Work to be completed: Word for word, restate the lines of the data from the first through the one containing "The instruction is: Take", and nothing else.

Data items:
....
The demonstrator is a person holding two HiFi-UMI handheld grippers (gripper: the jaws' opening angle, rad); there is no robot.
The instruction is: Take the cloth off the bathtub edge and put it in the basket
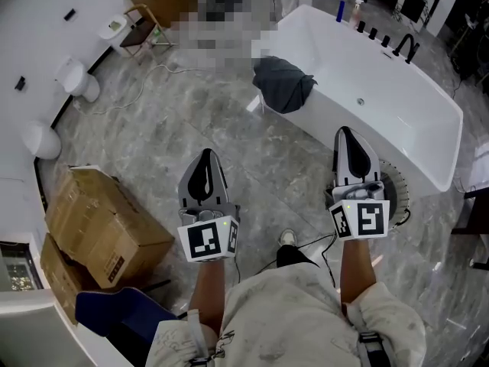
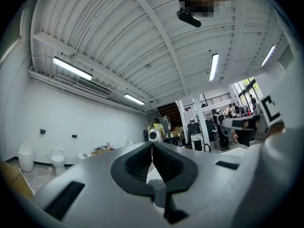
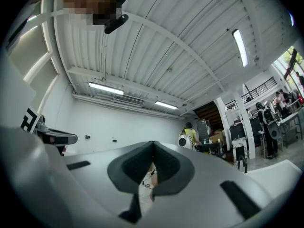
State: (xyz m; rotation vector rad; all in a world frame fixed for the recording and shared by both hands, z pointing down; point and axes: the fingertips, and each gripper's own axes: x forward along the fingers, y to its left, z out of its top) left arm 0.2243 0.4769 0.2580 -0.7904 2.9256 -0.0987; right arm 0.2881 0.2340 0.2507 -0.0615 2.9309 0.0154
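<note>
A dark grey cloth (image 1: 283, 82) hangs over the near left edge of the white bathtub (image 1: 397, 105), in the upper middle of the head view. Both grippers are held level above the marble floor, well short of the cloth. My left gripper (image 1: 205, 154) has its jaws together with nothing between them; its tips (image 2: 152, 144) meet in the left gripper view. My right gripper (image 1: 345, 131) is also shut and empty, with its tips (image 3: 153, 144) touching. A round dark basket (image 1: 395, 192) stands on the floor by the tub, partly hidden behind the right gripper.
Cardboard boxes (image 1: 99, 220) sit at the left, with a dark blue thing (image 1: 114, 312) below them. Toilets (image 1: 76, 79) line the left wall beside a wooden stool (image 1: 145, 25). A black faucet (image 1: 405, 48) and bottles (image 1: 341, 11) stand on the tub's far rim. A cable (image 1: 313, 245) crosses the floor.
</note>
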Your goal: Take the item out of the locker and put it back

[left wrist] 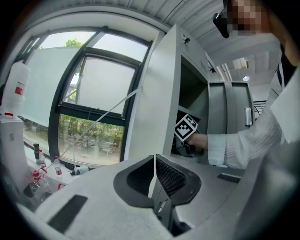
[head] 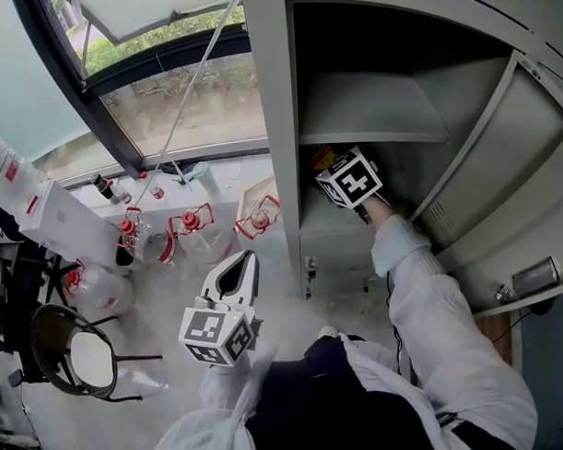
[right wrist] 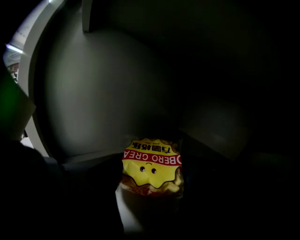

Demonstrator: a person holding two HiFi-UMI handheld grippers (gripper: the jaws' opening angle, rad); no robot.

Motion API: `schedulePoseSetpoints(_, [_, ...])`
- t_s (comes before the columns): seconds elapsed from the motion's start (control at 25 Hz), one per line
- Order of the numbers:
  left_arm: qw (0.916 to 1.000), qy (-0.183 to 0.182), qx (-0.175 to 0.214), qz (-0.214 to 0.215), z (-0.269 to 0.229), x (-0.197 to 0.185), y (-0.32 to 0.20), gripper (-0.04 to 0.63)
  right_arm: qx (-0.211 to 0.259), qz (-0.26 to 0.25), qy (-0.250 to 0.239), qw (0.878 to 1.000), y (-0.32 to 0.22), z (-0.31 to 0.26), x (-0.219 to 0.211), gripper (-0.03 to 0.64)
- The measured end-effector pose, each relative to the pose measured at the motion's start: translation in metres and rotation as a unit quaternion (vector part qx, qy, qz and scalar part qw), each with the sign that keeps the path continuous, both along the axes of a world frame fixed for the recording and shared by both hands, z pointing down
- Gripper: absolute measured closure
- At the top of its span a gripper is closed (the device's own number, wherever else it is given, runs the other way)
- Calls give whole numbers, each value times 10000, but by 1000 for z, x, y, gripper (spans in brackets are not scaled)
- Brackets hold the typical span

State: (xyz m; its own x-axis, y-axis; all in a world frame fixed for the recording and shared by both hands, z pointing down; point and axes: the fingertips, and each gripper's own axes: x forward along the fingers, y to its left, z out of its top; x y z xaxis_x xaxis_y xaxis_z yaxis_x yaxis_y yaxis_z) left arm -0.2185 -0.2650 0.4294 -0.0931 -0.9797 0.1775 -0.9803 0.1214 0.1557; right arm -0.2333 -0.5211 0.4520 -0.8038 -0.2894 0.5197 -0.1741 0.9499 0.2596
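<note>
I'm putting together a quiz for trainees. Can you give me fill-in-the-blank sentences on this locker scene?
1. The snack packet between the jaws of the right gripper is mainly ____ in colour.
2. The left gripper has its jaws ____.
3. The door of the locker stands ____.
Missing words: yellow; shut; open.

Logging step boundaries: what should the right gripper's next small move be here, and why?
Probably draw the right gripper straight back out of the locker. A yellow snack packet stands between its jaws, though the view is too dark to confirm the grip. The left gripper is shut, empty and outside the locker.
</note>
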Motion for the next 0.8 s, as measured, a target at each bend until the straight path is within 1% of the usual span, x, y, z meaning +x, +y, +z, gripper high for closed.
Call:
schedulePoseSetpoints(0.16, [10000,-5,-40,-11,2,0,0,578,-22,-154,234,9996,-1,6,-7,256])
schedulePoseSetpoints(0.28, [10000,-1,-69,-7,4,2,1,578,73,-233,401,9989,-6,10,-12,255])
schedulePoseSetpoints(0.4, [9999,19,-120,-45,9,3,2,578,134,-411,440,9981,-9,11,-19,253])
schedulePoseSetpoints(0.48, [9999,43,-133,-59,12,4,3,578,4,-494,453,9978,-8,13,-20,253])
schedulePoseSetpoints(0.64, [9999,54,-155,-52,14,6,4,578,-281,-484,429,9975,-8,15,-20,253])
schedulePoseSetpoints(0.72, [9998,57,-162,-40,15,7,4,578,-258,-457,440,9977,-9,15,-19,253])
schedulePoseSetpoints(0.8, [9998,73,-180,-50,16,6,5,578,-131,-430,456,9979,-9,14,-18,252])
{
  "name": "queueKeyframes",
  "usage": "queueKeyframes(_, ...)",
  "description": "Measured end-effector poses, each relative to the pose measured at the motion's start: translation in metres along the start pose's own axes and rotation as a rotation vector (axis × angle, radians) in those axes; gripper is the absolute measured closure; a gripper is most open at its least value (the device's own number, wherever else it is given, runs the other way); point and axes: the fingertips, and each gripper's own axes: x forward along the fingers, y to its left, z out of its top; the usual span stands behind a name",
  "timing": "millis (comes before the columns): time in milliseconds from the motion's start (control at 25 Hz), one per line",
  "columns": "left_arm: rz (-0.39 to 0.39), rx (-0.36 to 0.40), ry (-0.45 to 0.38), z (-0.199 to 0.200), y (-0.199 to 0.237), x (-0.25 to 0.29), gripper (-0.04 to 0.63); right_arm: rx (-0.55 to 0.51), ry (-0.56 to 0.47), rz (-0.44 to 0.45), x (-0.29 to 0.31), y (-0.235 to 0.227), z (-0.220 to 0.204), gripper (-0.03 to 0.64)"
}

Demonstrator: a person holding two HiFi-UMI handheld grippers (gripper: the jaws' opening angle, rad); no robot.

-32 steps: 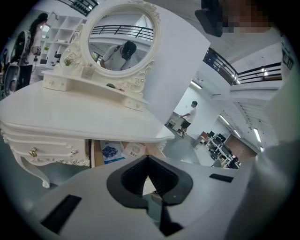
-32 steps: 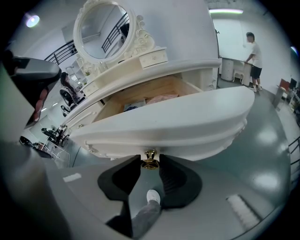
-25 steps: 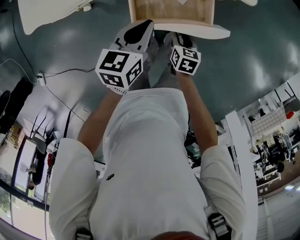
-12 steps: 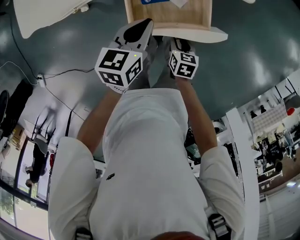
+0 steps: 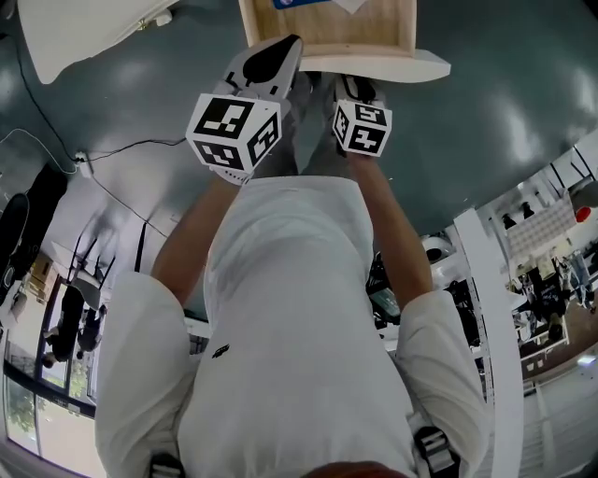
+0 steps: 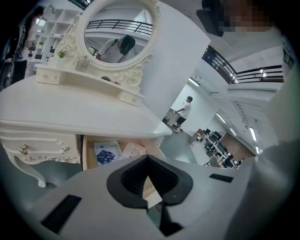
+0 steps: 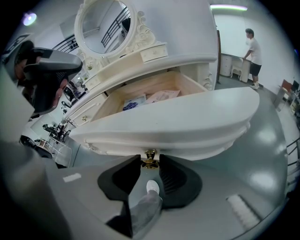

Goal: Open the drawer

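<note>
The white dressing table's drawer (image 5: 392,63) stands pulled out, its wooden inside showing a blue-printed sheet (image 7: 133,102) and other papers. In the right gripper view the curved white drawer front (image 7: 178,119) fills the middle, and its small gold knob (image 7: 150,159) sits between the black pads. My right gripper (image 7: 150,162) is shut on that knob. In the head view my right gripper (image 5: 358,86) reaches under the front's edge. My left gripper (image 6: 148,158) hovers to the left of it, tips together, holding nothing. The left gripper view shows the open drawer (image 6: 89,152) below the table top.
An oval mirror (image 6: 117,37) stands on the table top (image 6: 70,112). A small side drawer with a gold knob (image 6: 22,150) lies left of the open one. Another white piece of furniture (image 5: 84,28) and a floor cable (image 5: 121,145) lie to the left. A person (image 7: 253,47) stands far off.
Both grippers stay put. The head view has drifted a little, so the drawer sits further left in frame and more of its inside shows, with the blue sheet.
</note>
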Motion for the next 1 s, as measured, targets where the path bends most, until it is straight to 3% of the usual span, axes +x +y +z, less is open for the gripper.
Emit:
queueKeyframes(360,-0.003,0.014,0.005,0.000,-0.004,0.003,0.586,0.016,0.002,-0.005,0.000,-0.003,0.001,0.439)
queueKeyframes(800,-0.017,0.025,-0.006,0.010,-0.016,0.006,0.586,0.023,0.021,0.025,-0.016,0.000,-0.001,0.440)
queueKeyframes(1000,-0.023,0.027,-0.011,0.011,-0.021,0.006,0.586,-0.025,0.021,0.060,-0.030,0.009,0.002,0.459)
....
Result for this task:
The demonstrator is a person holding two HiFi-UMI handheld grippers (gripper: the jaws' opening angle, rad); there is no robot.
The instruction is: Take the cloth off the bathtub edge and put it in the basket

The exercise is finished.